■ Information given:
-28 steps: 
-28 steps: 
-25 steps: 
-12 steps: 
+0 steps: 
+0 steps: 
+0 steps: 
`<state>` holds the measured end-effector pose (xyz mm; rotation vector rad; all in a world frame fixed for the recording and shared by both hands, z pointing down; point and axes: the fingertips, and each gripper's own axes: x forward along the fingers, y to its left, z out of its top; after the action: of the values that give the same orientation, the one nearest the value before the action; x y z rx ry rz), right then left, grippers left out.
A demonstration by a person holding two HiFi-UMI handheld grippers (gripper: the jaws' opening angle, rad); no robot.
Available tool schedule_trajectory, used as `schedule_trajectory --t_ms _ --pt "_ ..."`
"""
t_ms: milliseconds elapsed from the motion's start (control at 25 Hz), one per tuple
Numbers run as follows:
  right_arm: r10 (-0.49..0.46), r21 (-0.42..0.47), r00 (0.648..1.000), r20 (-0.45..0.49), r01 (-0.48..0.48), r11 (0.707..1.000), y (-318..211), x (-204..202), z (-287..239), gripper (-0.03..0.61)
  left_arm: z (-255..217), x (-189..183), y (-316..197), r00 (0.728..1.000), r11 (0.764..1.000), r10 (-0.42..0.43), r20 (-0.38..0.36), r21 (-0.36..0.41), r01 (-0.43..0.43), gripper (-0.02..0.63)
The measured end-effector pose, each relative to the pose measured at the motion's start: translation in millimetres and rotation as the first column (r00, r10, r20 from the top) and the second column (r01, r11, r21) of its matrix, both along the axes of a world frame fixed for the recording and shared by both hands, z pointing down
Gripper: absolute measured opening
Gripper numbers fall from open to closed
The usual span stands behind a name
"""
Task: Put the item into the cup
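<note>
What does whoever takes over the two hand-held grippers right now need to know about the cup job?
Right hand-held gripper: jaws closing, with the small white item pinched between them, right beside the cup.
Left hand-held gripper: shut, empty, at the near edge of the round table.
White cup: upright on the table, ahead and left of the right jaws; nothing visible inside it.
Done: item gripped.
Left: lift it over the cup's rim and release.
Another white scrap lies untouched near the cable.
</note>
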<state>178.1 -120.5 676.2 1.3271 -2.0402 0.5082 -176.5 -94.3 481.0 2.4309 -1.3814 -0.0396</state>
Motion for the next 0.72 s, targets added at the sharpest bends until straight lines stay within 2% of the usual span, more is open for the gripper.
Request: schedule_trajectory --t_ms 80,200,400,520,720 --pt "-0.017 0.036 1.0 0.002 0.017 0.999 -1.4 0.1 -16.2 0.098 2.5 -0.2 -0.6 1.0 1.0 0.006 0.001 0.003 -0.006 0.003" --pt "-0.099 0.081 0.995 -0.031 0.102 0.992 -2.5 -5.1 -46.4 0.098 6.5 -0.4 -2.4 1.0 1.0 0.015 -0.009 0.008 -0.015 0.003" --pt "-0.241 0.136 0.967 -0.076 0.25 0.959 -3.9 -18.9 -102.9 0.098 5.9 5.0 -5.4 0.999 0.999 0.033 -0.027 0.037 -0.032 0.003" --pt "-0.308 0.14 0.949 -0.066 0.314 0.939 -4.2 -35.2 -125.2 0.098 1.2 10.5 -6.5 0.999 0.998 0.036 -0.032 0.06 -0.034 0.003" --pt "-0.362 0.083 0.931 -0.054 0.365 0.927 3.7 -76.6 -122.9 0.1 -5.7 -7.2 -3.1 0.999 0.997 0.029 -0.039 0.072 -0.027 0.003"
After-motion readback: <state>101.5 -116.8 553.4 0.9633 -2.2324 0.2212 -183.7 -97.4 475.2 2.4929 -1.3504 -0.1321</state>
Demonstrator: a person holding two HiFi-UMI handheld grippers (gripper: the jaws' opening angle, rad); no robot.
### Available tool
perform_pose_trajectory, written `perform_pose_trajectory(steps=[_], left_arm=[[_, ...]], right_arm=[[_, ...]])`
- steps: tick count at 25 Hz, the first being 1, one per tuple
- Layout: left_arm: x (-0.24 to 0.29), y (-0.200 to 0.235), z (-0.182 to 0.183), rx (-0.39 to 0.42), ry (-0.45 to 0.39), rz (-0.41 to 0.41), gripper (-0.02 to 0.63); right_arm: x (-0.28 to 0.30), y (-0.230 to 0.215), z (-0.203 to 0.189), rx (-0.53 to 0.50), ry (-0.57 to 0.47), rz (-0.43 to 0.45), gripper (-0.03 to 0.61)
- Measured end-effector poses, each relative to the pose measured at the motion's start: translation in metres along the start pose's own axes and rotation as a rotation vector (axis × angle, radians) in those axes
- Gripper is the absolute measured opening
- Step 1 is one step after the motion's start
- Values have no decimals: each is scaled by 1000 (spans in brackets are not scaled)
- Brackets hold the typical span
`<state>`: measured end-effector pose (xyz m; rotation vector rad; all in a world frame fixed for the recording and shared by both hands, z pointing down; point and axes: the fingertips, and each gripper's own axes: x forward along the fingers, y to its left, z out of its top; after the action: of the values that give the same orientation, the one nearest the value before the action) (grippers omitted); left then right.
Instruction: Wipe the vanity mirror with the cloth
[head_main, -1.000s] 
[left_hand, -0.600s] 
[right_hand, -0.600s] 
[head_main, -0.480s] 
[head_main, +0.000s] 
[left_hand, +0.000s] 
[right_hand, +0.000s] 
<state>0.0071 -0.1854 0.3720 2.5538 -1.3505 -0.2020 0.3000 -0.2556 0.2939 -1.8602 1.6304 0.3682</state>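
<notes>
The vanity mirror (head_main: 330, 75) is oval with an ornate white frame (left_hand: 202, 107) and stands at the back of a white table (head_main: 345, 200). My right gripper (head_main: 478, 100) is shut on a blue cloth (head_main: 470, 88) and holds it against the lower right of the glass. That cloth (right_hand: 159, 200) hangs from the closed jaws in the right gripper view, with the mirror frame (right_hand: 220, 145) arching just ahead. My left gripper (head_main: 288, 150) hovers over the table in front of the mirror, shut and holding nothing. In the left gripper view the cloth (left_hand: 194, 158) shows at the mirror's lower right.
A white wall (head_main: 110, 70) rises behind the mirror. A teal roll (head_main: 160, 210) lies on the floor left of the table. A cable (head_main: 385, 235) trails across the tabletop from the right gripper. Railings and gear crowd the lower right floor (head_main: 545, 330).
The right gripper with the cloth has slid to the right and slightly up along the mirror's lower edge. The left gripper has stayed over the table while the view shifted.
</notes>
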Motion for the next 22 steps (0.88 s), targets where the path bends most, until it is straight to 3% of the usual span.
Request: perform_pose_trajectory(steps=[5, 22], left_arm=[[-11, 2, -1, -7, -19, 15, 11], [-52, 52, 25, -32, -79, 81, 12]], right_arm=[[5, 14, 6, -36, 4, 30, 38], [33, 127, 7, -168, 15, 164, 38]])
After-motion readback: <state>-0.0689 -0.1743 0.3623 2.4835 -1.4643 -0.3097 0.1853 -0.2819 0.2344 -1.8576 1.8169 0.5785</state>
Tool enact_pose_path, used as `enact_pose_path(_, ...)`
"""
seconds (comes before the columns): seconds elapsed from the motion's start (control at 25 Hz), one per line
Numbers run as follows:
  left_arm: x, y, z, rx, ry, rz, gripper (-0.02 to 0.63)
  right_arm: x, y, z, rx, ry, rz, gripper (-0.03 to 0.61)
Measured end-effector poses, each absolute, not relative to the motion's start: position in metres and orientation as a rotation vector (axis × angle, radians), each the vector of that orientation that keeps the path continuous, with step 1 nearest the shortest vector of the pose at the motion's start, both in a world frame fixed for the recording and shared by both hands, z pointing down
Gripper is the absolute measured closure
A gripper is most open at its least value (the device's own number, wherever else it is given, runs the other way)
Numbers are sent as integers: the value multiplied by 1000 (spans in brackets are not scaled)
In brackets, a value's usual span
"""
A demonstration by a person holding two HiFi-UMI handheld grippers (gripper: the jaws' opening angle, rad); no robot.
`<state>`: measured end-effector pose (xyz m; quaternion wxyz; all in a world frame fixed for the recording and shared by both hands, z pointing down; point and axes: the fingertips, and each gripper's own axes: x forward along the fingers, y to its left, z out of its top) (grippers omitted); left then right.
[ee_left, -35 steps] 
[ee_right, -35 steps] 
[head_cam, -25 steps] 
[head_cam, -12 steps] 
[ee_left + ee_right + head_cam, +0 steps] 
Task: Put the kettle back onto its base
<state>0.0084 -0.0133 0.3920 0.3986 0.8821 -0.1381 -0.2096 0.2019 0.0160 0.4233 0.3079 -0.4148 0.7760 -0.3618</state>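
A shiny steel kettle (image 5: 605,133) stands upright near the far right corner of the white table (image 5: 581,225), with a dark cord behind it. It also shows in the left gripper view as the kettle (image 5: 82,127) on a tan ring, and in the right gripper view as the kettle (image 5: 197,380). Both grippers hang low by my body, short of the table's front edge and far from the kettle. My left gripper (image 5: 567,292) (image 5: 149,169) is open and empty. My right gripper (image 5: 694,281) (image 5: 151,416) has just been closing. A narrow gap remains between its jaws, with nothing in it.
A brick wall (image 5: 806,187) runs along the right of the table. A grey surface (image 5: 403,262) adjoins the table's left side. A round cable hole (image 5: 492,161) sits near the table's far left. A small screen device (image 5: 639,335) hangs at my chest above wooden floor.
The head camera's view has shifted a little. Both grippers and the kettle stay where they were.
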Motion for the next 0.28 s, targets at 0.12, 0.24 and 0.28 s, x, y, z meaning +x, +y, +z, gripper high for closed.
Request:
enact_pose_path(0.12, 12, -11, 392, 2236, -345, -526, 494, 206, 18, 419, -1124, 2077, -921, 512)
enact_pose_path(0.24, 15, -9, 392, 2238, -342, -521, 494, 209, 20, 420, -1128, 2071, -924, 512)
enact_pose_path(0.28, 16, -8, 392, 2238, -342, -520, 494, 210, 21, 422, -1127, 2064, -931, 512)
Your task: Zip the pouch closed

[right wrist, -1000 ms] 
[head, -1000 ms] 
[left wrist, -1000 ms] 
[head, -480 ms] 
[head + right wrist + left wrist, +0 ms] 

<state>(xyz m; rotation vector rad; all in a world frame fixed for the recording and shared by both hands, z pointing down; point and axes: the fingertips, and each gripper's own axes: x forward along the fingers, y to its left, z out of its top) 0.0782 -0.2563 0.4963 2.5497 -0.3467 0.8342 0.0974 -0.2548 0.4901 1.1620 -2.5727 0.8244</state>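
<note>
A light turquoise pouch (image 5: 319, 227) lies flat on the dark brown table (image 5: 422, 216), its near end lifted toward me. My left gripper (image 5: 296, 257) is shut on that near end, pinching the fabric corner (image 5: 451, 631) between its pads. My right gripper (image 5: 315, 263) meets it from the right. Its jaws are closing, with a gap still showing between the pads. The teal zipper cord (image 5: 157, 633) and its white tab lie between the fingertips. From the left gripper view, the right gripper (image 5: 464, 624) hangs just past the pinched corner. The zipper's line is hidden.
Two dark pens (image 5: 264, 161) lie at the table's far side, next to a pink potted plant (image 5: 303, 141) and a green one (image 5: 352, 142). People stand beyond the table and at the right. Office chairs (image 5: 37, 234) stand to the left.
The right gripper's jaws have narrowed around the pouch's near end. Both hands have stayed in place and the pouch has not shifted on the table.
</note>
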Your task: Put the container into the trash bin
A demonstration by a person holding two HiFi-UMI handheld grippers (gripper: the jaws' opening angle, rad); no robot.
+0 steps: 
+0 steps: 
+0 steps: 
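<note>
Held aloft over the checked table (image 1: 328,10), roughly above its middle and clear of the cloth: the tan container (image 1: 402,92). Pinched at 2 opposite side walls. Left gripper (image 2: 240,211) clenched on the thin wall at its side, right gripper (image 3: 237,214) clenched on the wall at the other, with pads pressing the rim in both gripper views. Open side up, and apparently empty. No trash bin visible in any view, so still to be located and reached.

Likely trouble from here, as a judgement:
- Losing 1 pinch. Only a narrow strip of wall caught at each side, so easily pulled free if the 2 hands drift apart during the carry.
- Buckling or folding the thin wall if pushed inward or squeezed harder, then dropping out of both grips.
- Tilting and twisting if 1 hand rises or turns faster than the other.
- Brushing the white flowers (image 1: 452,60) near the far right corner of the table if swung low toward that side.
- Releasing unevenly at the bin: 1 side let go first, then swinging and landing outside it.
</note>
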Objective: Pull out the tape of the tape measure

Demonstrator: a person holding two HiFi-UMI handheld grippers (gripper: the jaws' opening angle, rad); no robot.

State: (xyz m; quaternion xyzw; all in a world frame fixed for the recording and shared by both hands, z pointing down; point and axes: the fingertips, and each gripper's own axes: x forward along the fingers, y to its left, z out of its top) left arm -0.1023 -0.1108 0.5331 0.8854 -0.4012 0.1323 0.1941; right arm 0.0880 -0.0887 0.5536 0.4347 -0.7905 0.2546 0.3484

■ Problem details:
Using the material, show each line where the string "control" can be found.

■ Task result:
t_ms: milliseconds elapsed from the motion's start (control at 25 Hz), one per tuple
seconds (comes before the columns): seconds elapsed from the motion's start (control at 25 Hz), one per line

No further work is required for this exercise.